On the 8th of October, at a music festival, surrounded by friends, I ate magic mushrooms – and for the next three hours all of my anxieties, paranoia and fears were magnified to debilitating levels. (Did it have something to do with taking synthetic acid tabs the night before? I have since been told ‘yes’ and ‘definitely’ and ‘you nong’.) It revealed something new and terrifying about myself. Something unexpected; something I was happier before I knew.

There was a seismic shift in perception: my mind cracked and rearranged itself into new and alien combinations. A friend once said to me of their depression that “Sometimes, I let my perception sharpen, I just remove some barrier, and there’s this terror always under the surface”. At the time I didn’t understand – but doing mushrooms it came back to me, and I understood it with a sudden and perfect clarity.

I became a sad man on the internet, an entry in a bad VICE article, everyone you should avoid at a music festival. The tarp I was sitting on rose and fell; I imagined I was laying on the chest of some giant, slowly inhaling and exhaling. The clouds above formed kaleidoscopic patterns, shifting and twisting before me.

Accompanying beauty was utter panic. The lines of communication had been cut; I couldn’t speak to anyone. I could barely think. I could start a thought, and come to an understanding, but the words were never there. Everything that I’d ever done was suddenly re-evaluated in a new light. It wasn’t just that I was convinced all my friends hated me, but that I deserved to be hated. I was stripped of everything I valued, I was worth nothing I had done nothing – and I could say nothing.
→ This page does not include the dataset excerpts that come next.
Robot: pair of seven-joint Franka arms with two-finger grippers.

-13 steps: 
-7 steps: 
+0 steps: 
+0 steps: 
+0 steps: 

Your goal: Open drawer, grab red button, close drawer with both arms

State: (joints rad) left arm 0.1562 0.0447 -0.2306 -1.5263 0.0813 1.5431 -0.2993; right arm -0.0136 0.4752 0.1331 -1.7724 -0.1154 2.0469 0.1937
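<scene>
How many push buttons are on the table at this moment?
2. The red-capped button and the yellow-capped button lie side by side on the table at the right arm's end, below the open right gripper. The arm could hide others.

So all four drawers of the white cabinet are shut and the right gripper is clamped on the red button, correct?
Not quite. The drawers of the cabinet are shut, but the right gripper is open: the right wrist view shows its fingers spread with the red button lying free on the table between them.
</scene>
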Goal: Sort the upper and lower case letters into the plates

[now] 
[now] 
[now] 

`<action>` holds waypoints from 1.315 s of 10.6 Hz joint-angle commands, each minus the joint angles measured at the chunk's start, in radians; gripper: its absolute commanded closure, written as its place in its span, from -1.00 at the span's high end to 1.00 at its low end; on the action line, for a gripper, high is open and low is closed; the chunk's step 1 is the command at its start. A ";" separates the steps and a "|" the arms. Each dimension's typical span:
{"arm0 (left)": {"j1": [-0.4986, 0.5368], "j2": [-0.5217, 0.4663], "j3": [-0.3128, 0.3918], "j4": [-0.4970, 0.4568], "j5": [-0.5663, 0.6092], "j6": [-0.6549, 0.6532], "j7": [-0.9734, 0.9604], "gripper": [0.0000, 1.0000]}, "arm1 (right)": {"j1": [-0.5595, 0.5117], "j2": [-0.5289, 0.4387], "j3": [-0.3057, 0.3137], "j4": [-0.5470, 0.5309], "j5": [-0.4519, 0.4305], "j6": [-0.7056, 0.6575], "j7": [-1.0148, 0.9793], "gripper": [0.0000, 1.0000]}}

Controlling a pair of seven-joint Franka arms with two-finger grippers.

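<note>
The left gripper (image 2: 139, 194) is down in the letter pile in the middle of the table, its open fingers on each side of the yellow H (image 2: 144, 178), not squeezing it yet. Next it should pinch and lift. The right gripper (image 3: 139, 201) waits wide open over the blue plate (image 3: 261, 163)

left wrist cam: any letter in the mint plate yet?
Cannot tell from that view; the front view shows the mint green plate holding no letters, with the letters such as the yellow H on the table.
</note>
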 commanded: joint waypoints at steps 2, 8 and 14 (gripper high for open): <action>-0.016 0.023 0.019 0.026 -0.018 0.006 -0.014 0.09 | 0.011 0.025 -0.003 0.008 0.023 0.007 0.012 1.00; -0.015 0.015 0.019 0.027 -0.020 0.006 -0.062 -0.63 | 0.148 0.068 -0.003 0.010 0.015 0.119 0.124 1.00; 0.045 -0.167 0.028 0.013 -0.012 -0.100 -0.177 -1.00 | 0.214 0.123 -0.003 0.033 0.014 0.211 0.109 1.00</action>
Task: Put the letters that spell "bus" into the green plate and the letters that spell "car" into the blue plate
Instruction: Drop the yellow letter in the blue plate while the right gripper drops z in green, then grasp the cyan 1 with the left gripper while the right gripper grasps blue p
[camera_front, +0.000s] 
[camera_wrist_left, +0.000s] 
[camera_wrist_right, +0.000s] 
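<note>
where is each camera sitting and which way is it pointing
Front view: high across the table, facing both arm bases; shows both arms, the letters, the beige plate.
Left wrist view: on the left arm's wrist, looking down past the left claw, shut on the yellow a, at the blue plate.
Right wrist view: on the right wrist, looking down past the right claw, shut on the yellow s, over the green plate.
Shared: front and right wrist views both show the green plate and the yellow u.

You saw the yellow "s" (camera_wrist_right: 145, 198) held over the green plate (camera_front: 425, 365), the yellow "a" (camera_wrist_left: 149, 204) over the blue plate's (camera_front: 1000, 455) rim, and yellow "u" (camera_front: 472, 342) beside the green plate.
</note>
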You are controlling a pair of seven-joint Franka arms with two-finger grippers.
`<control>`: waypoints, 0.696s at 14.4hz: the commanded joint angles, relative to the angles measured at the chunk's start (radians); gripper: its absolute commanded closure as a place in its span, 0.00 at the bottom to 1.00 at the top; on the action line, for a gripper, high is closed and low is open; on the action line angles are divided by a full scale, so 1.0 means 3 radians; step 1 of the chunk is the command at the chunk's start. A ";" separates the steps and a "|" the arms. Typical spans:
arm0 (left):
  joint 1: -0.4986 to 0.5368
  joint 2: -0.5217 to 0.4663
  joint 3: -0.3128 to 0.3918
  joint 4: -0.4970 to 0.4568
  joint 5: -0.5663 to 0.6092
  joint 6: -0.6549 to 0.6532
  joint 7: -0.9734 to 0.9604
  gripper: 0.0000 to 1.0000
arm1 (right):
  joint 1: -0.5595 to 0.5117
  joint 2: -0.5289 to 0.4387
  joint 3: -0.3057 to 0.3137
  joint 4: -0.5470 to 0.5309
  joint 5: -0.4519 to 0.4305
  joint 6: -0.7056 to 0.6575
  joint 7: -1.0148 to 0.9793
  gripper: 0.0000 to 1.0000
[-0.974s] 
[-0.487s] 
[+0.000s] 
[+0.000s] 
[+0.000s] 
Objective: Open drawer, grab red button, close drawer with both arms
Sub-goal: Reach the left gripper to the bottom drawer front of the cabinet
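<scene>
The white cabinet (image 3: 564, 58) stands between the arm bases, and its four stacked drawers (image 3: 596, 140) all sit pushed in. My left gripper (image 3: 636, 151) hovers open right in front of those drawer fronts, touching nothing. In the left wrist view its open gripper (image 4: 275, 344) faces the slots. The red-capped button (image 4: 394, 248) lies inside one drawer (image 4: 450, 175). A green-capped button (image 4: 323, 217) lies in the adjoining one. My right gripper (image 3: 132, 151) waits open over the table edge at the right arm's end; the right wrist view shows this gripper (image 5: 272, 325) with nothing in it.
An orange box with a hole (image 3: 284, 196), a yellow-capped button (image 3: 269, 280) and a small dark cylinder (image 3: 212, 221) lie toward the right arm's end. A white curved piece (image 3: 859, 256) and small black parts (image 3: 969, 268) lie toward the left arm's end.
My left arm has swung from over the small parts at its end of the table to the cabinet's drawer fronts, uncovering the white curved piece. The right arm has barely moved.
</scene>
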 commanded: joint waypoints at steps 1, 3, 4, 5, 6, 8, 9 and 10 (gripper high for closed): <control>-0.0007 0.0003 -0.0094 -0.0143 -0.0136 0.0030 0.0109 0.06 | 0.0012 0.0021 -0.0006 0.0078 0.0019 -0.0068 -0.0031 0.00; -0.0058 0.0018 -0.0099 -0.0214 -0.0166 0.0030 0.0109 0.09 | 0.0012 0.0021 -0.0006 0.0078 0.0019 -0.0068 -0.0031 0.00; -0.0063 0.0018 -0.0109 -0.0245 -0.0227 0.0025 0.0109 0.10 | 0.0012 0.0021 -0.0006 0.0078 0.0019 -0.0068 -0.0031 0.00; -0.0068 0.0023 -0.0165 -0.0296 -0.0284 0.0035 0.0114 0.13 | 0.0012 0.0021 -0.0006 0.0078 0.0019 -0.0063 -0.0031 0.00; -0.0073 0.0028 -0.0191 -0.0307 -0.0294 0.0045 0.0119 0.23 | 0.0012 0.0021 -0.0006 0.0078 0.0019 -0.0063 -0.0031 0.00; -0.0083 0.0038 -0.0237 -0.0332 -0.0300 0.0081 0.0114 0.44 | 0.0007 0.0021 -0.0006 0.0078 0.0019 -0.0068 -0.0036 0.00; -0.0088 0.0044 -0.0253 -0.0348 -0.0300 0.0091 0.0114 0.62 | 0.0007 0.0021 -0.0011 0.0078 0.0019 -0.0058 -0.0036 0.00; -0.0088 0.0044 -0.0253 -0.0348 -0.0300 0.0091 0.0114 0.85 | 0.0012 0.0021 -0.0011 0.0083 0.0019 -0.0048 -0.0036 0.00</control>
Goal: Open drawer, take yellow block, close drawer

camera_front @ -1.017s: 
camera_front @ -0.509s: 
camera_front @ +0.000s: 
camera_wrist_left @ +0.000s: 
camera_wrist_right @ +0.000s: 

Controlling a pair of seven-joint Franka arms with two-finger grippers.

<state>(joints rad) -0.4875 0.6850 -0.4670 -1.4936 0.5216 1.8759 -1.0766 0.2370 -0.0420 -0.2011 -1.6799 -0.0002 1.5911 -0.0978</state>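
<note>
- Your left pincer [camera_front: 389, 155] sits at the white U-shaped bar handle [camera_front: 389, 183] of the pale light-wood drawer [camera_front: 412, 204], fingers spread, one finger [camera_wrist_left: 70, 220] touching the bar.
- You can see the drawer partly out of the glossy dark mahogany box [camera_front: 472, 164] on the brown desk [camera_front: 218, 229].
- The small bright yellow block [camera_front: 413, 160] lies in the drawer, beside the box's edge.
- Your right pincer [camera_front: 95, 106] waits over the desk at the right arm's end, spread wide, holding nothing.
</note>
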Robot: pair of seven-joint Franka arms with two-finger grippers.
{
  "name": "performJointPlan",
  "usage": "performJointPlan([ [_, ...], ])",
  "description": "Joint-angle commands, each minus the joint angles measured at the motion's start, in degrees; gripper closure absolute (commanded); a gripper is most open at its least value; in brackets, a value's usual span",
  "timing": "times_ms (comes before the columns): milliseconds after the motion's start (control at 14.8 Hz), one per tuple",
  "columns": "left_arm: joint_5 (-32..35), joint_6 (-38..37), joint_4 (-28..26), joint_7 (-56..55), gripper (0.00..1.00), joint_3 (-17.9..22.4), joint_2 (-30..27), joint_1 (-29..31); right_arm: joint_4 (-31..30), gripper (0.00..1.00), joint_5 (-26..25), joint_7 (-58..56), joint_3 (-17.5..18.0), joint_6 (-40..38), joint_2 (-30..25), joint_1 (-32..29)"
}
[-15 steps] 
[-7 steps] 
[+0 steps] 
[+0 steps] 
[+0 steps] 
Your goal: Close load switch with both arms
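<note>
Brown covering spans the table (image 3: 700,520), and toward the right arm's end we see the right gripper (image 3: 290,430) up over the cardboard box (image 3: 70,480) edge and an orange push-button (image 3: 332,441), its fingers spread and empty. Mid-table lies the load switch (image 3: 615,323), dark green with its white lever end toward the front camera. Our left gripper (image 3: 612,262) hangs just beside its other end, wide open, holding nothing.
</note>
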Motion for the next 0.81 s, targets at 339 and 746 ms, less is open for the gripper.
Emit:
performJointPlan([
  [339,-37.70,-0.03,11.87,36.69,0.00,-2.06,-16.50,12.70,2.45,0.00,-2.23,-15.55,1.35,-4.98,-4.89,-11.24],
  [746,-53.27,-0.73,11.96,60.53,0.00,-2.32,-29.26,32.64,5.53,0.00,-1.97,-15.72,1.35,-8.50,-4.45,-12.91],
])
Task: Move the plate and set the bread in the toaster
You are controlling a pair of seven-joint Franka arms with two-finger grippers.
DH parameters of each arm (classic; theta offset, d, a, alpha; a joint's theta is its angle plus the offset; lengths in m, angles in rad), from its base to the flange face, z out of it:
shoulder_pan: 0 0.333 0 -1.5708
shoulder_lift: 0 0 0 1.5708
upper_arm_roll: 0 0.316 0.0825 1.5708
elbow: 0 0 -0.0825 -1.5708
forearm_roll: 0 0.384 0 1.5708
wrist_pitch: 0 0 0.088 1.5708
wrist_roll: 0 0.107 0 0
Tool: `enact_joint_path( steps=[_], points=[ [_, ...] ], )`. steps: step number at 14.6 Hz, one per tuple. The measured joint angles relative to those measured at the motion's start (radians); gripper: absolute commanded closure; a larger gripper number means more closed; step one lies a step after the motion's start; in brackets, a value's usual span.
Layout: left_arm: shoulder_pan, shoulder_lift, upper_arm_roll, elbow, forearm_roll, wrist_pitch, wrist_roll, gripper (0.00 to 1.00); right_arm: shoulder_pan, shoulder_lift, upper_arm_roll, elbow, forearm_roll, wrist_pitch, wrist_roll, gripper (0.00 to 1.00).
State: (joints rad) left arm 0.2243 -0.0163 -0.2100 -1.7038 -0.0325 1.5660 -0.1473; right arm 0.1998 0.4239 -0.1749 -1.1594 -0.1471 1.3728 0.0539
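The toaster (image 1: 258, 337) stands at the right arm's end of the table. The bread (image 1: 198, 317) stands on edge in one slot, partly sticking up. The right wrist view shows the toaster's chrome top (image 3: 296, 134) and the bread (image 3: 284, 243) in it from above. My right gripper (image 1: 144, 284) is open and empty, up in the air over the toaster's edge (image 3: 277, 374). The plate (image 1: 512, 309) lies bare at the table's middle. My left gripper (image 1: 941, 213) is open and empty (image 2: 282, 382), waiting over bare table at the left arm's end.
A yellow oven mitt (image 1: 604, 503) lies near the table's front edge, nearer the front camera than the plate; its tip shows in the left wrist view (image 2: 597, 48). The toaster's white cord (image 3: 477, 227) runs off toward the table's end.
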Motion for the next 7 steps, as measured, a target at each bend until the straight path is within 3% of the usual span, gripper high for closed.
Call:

After the fact it seems arrogant, but at the time I was sure I was having a real insight into crippling mental illness. I began to imagine auras. Everyone else would be a bright colour; I was of the darkest black. I was reduced to expressing myself with New Age bullshit, and I hated myself for it. I was a dark cloud on the horizon, I thought, I was a compressed failure of a lump of coal. Not a diamond –  just a lump of coal.

The other shroom-takers were having more fun. I looked up at them, clothed in white translucent rain coats, looking for all the world like angels – then I looked back at me, squatting in the mud and the filth of my mind. Jealous but not wanting to contaminate them with my shittiness. I hated them, but didn’t want to spread my disease.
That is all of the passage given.